DESCRIPTION OF THE TASK
Nothing but the lines from the one containing "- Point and" through the one containing "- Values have", both included, should be given again, each exactly as written below.
━━━ INPUT DATA
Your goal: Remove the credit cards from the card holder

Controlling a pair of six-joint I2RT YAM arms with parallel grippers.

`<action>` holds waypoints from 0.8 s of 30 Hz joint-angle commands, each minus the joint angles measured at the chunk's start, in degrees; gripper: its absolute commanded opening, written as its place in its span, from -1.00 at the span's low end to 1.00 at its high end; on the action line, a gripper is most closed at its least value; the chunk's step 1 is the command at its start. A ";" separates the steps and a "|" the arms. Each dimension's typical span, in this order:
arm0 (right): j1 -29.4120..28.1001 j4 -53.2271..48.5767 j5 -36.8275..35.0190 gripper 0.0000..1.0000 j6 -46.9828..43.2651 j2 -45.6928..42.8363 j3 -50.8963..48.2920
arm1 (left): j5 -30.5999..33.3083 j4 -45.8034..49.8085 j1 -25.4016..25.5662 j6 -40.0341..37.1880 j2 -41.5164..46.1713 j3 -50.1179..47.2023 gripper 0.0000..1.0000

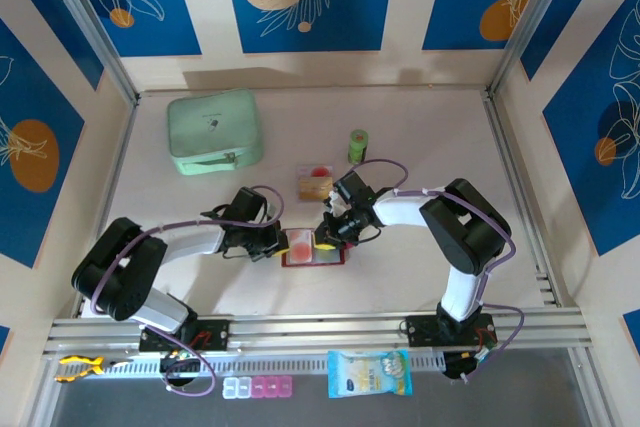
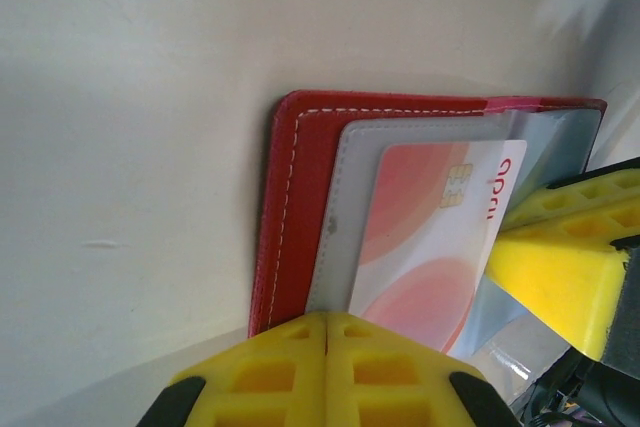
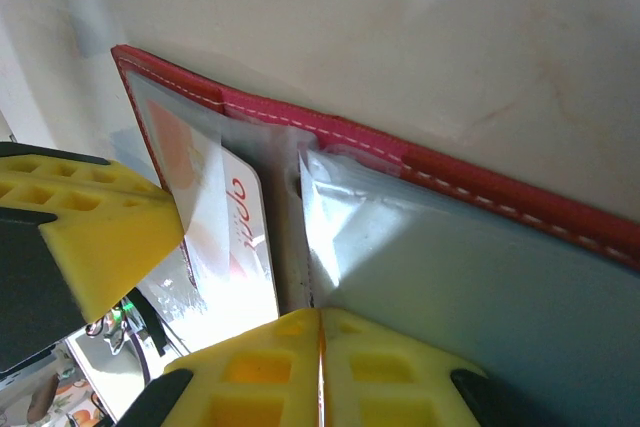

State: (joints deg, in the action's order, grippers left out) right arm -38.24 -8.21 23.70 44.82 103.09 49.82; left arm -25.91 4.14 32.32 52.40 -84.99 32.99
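Since the left claw (image 2: 326,319) is clenched with nothing visible between its fingers, it looks to be just pinning the near edge of the card holder (image 2: 290,207), which lies open on the worktop (image 2: 130,97) between both claws. One credit card (image 2: 430,237), pink-and-white with a chip, sits in a clear sleeve just ahead of that claw and seems partly out of the sleeve mouth, toward the right claw (image 3: 320,315). Right claw also clenched, tips down on the other sleeve; can't tell if it pinches the plastic. Just beyond the right claw, apart from the holder, freed cards (image 1: 314,186) lie on the worktop. Judgement: partly done, at least one card left to pull.
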 commanded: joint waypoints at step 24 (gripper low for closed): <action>-1.35 -1.74 1.37 -0.61 1.45 -2.88 2.82 | -0.98 2.87 -0.01 -1.49 -0.44 3.92 -0.91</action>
State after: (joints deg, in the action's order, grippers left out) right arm -39.09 -8.78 23.16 45.95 99.24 51.07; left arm -26.98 6.48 32.27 52.01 -84.95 36.27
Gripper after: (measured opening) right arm 0.192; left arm 0.061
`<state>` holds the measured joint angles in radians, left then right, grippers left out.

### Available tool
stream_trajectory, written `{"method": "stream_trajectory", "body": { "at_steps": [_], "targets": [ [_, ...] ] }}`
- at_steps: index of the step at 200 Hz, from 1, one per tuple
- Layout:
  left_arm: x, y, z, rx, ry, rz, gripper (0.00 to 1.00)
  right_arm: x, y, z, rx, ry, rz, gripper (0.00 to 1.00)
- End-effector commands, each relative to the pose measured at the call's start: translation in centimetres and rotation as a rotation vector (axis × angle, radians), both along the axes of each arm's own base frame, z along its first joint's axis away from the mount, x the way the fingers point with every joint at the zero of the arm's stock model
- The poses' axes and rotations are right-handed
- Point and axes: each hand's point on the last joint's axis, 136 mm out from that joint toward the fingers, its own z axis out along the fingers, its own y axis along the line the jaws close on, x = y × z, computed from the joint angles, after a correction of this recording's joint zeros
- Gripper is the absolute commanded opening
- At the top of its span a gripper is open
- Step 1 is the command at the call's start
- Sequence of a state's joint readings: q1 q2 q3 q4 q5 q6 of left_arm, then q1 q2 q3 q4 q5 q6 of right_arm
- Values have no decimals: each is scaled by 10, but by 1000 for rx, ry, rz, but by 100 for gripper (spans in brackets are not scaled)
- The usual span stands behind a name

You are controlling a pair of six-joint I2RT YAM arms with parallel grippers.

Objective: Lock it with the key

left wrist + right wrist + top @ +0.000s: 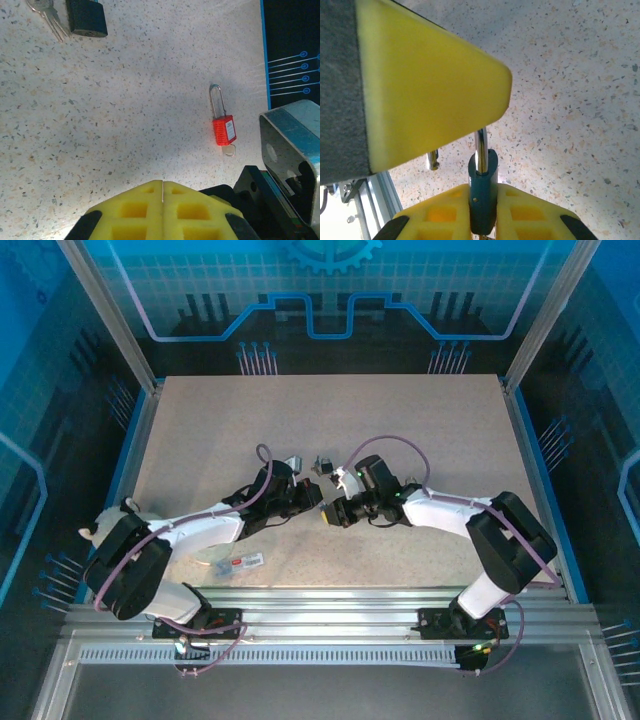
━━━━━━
RESULT FOR THIS TASK
- Point and axes: each hand's point on the last joint's axis, 136 mm out from that joint toward the fingers, its own z axis out along the fingers, its own y axis along the line the jaws close on, x = y × z, computed from the joint angles, after a correction of this recording's joint zeros
- Gripper is the absolute commanded opening
- At the top of its span a gripper is open
- Step 1 is the command at the call's start
- Sequence of a state's joint readings: q1 q2 q3 q4 q5 q6 of left_arm, then q1 q2 q3 q4 q5 q6 of right_arm
- Values have no decimals: each is scaled by 10, but by 1000 for rx, ry, rz, but by 100 for gripper (spans in brackets are not scaled)

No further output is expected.